In quali ambiti l’attuale governo tedesco è condizionato da ex funzionari o ex quadri del regime della Sed?
«Il governo federale non è dominato dagli allora quadri della Ddr, però esiste una propensione molto diffusa ad una posizione acritica verso la dittatura della Sed. Anche la conoscenza di ciò che essa è stata è piuttosto limitata. Molti, per esempio, non sanno che i campi di concentramento di Buchenwald e di Sachsenhausen sono stati utilizzati anche dai comunisti. Il mix di ignoranza e accondiscendenza porta al fatto che si sentono affermazioni che non ci si azzarderebbe mai fare a proposito della dittatura nazista. Per esempio, che gli asili nido o il sistema educativo nel suo complesso siano da apprezzare ancor oggi come modelli».

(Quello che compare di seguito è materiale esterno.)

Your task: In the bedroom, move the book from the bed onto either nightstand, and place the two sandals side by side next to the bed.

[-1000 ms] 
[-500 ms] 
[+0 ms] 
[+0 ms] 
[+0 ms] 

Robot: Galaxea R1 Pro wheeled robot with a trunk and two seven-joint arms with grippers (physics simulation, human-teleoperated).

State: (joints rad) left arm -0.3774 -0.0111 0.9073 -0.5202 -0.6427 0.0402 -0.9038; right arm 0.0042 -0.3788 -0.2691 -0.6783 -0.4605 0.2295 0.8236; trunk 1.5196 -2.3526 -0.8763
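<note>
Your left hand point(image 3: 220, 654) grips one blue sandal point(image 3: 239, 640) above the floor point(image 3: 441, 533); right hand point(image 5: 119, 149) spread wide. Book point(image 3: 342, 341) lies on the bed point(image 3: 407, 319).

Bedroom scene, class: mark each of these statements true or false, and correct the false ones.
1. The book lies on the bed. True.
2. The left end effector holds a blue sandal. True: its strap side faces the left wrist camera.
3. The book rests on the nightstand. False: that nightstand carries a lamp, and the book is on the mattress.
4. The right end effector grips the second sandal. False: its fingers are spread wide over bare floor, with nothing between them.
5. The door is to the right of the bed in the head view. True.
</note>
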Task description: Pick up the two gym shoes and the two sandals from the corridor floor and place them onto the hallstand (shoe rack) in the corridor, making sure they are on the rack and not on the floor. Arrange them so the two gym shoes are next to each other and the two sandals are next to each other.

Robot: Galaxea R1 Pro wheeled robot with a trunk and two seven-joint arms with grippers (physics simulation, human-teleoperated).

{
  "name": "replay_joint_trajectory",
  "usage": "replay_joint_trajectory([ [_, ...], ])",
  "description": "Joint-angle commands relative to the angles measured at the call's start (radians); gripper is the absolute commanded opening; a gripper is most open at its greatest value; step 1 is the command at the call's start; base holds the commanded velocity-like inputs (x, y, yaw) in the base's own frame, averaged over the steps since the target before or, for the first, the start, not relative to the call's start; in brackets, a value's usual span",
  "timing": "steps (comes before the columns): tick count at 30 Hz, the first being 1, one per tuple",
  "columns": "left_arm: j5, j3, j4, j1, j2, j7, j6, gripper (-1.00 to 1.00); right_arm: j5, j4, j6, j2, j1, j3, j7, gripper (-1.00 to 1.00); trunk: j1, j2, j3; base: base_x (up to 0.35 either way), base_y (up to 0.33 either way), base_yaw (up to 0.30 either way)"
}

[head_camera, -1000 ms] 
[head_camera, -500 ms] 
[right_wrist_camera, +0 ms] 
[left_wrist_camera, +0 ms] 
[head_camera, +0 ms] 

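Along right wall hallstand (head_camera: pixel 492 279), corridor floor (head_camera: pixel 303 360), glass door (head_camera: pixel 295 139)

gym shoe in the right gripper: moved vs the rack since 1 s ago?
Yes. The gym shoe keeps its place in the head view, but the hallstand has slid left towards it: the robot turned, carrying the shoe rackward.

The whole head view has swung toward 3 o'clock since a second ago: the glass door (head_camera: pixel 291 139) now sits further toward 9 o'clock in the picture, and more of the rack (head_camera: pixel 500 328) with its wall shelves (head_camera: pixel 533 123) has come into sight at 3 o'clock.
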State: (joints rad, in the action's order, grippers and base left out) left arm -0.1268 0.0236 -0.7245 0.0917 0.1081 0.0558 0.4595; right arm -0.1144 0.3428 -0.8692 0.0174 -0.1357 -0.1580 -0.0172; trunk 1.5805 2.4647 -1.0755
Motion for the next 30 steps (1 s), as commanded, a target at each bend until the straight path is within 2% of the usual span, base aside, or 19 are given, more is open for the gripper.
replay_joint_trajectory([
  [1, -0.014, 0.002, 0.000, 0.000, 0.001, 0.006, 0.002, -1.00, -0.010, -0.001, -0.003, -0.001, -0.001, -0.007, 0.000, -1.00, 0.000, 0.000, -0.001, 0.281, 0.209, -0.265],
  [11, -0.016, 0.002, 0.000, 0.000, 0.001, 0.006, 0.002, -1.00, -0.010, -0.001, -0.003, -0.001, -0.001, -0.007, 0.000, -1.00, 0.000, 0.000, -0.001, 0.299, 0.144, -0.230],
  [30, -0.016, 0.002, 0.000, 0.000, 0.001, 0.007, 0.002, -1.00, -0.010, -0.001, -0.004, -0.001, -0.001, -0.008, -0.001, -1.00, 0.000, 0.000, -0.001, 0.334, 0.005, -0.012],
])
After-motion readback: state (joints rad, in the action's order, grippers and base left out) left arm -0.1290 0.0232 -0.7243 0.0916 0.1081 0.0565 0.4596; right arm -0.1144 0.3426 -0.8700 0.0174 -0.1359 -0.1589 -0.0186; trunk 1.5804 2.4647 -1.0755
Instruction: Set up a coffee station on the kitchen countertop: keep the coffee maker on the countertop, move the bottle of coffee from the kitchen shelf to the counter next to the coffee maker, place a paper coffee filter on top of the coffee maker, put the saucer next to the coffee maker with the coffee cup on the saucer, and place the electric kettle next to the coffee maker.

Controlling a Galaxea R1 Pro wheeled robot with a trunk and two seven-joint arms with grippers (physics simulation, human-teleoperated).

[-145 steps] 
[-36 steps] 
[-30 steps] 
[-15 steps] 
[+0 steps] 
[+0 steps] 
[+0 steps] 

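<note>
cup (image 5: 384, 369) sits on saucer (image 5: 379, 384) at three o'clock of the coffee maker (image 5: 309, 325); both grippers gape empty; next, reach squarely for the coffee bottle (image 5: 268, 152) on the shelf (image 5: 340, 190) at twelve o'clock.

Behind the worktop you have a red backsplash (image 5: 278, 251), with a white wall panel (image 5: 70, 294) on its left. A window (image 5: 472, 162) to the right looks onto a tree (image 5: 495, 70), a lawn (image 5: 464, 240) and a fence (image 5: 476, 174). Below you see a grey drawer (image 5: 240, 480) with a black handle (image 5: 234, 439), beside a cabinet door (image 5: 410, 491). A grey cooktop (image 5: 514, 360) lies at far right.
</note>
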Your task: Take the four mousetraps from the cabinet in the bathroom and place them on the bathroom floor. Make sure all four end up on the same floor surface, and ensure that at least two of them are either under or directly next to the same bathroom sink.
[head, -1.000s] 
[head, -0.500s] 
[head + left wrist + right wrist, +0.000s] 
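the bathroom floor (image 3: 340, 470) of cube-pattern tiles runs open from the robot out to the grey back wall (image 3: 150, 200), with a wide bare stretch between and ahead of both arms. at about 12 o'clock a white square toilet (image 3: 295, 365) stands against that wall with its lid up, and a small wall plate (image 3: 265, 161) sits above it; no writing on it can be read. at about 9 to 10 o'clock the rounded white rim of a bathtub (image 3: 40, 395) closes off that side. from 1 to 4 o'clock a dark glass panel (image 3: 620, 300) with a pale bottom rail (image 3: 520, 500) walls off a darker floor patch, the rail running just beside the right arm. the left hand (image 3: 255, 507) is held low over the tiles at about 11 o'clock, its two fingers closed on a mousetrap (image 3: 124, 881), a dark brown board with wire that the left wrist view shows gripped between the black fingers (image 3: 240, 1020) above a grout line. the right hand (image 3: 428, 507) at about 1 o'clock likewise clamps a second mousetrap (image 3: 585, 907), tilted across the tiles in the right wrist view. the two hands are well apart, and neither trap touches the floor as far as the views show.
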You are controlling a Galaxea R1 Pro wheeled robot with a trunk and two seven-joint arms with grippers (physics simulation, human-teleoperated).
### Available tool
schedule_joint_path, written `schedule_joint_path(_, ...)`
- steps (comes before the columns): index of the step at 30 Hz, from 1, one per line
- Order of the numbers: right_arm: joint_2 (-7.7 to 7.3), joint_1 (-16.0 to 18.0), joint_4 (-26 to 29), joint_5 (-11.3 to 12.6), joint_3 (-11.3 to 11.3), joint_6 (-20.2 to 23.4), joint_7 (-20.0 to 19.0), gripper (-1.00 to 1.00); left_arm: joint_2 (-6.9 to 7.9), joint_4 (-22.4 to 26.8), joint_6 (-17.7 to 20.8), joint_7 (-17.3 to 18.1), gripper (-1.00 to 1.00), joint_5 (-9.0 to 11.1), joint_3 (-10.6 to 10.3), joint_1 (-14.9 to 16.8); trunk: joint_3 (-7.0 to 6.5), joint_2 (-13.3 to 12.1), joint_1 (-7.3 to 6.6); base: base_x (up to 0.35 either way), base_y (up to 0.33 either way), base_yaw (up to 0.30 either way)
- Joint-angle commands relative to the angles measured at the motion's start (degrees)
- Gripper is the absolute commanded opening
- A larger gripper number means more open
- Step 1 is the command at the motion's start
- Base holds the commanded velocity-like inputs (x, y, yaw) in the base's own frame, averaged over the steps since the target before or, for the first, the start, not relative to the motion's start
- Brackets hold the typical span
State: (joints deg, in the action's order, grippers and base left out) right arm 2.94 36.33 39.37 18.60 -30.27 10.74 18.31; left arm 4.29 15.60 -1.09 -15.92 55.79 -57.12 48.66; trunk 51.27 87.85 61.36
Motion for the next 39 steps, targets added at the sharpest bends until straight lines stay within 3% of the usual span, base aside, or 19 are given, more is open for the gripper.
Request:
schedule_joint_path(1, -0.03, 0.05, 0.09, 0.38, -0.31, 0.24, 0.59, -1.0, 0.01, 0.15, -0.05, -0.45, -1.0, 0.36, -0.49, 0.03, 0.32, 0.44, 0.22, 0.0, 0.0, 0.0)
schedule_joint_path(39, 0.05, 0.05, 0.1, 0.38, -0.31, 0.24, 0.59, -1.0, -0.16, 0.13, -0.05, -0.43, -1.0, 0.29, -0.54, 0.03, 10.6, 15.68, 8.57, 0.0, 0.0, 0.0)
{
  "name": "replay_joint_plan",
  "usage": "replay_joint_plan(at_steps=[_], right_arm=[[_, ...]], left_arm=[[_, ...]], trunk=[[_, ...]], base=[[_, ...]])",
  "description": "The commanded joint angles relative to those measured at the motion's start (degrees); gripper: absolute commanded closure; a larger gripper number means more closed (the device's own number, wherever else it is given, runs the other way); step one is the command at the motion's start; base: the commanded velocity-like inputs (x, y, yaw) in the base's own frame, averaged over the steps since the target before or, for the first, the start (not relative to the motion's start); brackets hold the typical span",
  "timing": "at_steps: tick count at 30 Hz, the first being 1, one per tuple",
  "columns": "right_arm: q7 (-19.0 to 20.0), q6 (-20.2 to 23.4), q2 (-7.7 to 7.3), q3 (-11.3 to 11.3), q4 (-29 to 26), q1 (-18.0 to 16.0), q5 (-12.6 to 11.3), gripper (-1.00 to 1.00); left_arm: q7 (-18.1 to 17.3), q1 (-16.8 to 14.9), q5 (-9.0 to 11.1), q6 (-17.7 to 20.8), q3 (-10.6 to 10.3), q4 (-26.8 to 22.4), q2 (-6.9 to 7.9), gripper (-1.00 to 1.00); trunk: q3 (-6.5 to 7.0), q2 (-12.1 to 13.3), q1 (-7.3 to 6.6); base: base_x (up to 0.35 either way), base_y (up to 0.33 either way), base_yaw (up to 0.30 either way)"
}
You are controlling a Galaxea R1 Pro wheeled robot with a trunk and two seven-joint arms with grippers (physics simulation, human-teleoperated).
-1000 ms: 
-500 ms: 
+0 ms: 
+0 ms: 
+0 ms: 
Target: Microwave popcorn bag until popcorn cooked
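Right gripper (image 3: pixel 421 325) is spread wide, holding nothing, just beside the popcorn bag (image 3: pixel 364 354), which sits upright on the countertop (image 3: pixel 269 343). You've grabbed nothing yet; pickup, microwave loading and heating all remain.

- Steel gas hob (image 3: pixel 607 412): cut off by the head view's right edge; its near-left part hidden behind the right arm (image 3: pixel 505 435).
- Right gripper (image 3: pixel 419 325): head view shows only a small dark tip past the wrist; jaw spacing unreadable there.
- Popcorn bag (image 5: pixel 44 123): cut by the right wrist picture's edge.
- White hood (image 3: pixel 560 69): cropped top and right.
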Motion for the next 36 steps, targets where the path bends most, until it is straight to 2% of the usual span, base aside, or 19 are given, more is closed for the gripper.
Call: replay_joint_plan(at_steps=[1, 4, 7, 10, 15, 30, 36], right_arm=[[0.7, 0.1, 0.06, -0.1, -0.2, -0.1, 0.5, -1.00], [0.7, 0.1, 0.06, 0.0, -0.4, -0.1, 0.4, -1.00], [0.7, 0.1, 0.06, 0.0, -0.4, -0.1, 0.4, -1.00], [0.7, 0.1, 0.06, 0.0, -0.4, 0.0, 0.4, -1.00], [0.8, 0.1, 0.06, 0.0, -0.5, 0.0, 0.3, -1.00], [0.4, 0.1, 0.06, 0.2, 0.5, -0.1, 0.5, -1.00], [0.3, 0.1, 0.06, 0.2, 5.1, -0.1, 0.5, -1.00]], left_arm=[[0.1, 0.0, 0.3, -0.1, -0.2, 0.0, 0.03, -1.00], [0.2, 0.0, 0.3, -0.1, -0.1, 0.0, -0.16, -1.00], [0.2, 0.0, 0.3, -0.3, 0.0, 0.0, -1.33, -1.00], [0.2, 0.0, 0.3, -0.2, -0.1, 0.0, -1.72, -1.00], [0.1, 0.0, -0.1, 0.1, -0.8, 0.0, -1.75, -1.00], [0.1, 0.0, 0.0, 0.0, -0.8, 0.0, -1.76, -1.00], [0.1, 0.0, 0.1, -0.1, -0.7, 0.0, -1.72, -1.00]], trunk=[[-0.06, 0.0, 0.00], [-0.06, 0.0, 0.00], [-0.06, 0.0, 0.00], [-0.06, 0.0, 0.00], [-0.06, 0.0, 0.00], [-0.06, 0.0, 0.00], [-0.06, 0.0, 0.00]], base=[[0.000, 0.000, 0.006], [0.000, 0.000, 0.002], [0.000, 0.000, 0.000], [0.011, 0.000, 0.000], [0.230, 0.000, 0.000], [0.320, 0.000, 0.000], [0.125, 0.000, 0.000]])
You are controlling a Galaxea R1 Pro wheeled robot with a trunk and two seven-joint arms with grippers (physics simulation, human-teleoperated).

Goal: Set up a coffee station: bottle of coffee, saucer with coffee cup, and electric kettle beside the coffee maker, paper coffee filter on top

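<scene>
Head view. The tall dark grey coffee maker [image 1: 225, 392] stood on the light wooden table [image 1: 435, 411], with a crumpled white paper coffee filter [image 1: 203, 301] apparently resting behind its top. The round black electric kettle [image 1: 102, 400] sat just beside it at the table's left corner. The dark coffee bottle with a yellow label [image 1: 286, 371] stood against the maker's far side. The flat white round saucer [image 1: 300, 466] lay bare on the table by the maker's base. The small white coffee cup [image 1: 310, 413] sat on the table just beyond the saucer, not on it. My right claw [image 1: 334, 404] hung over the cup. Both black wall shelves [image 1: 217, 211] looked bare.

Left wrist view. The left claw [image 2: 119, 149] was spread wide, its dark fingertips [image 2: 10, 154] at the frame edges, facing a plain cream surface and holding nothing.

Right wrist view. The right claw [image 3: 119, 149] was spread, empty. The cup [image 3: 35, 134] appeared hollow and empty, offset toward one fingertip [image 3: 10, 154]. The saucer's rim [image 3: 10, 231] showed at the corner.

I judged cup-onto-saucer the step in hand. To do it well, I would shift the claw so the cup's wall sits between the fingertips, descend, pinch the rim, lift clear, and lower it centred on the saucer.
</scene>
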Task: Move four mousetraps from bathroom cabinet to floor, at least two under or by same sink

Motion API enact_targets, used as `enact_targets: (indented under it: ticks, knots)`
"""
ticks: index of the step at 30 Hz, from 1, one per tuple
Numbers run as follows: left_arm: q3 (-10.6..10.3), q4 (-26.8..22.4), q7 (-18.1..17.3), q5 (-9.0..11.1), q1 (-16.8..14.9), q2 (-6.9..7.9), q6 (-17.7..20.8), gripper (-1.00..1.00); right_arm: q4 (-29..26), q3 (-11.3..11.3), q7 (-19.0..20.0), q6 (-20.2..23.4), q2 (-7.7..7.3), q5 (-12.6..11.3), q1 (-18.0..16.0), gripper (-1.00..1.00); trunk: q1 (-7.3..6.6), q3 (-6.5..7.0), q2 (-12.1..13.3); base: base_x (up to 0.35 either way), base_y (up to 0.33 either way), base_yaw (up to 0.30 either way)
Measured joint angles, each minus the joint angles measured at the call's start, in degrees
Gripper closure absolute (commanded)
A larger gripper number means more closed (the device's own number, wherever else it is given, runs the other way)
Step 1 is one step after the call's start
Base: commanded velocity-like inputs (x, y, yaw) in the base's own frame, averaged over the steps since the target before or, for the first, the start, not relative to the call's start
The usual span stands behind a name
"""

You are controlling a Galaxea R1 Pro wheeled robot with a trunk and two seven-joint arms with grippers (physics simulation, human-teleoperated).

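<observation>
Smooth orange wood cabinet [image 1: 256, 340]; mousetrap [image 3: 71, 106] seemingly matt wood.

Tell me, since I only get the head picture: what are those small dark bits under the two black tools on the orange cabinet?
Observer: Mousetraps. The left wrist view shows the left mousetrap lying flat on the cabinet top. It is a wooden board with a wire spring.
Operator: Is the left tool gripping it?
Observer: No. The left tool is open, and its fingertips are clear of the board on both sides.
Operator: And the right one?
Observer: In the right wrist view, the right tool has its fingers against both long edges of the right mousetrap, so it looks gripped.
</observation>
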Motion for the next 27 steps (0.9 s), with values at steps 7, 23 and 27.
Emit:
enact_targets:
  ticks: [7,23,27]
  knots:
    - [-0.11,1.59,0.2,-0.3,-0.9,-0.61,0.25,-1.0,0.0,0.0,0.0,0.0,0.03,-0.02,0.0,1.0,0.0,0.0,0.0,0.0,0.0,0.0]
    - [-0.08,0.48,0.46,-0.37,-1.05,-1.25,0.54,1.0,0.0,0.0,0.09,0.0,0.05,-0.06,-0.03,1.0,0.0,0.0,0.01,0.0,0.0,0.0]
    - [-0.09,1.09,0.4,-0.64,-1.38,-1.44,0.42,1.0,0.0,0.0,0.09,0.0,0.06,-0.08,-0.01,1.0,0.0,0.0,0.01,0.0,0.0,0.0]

Perché, rispetto ad altri Paesi europei, negli ultimi anni la Germania è rimasta indietro nel confronto con la dittatura comunista?
«Negli altri Paesi post comunisti, come la Polonia, esiste una maggiore consequenzialità nel rapporto con il passato. Lì, per esempio, i simboli della dittatura comunista sono vietati alla pari di quelli nazisti. Sono stati realizzati grandi musei sulla storia più recente. Il fatto che in Germania questo risulti più difficile non dipende solo dalle nostalgie presenti nei Land dell’est. Anche gli intellettuali della Germania occidentale si sono posti rispetto alla Ddr per la maggior parte in maniera molto acritica. Questa acriticità dipende anche dalla storia precedente il 1945: la Ddr è intesa sempre all’ombra del nazismo e in confronto ad esso viene ritenuta innocua, sebbene sia stata la causa dell’annichilimento di centinaia di migliaia di persone».
CHI È
Lo storico della «Vita degli altri»
Oggi cinquantenne, Hubertus Knabe, è figlio di genitori fuggiti nel 1959 dalla Ddr (la Germania orientale). Dopo alcuni anni di militanza nel partito dei Verdi, co-fondato da suo padre Wilhelm, gli venne interdetto l’accesso nella Ddr dal 1980 al 1987. Dopo aver pubblicato alcuni libri sotto pseudonimo, dopo la riunificazione della Germania, dal 1992 al 2000, su diretto incarico da parte del Parlamento tedesco, ha iniziato a lavorare sui documenti prodotti dal ministero per la Sicurezza statale (Stasi) di Berlino Est. Attraverso la pubblicazione dei risultati delle sue ricerche (almeno una decina di volumi), si è dedicato in particolare alla diffusa presenza degli uomini della Stasi nell’allora Germania Occidentale. Dal 2001 è direttore scientifico del Centro monumentale di BerlinoHohenschönhausen.